Exercise requirements =>
Please reproduce exactly the lines that begin the listing below, up to and including the line where "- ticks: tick" occurs.

Dataset extract =>
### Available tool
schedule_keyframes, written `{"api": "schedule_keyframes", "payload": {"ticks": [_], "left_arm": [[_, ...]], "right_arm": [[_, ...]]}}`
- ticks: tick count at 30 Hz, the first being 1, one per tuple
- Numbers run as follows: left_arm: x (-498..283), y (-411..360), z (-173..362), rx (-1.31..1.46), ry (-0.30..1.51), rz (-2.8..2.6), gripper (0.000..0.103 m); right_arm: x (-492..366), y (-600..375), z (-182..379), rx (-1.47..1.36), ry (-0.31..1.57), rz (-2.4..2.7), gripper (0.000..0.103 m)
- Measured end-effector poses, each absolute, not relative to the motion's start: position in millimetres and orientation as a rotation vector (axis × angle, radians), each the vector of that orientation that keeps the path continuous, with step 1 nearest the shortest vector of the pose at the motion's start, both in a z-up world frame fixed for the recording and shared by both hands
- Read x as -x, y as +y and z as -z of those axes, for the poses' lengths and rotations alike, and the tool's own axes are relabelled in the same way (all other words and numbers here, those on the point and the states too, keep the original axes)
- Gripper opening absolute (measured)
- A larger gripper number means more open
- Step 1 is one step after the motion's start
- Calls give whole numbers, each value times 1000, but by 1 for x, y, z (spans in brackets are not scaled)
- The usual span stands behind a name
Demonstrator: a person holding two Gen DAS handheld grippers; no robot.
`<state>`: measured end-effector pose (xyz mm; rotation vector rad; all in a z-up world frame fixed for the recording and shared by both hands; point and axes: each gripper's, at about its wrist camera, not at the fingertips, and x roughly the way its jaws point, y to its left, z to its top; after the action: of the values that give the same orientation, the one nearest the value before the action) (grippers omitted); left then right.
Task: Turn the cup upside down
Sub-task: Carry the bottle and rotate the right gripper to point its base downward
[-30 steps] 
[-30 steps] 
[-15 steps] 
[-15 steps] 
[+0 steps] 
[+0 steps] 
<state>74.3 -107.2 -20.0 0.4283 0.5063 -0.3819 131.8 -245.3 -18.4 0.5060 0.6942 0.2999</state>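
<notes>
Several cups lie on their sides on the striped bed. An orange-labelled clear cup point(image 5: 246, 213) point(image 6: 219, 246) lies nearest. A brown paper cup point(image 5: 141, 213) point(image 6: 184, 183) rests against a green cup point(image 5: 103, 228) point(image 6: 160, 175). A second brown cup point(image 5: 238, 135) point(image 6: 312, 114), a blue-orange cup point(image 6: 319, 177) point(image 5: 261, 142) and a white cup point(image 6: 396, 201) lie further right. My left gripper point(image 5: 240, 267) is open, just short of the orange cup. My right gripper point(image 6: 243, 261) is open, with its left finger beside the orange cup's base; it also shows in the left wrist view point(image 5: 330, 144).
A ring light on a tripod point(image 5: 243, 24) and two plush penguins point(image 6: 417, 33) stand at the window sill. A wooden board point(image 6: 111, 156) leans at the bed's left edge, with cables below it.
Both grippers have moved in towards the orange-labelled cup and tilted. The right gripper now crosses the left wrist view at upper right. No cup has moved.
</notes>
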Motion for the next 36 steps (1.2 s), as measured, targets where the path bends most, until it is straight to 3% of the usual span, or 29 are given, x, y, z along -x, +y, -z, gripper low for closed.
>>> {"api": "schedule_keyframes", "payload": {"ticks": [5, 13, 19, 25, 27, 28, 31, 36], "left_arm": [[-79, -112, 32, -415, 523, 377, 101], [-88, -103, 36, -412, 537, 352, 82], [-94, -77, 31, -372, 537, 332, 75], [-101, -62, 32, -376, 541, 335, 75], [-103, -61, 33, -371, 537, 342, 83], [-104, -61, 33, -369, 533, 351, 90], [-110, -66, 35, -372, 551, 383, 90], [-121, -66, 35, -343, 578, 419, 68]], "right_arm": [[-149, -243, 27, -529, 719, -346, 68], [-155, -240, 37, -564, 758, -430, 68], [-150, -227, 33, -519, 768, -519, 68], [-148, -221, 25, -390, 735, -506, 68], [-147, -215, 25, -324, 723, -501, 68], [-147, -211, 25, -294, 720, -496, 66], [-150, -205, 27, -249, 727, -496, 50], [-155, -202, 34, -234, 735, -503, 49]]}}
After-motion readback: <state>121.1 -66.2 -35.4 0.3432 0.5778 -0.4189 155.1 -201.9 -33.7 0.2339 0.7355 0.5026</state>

Response to this exercise =>
### Available tool
schedule_keyframes, written `{"api": "schedule_keyframes", "payload": {"ticks": [_], "left_arm": [[_, ...]], "right_arm": [[_, ...]]}}`
- ticks: tick count at 30 Hz, the first being 1, one per tuple

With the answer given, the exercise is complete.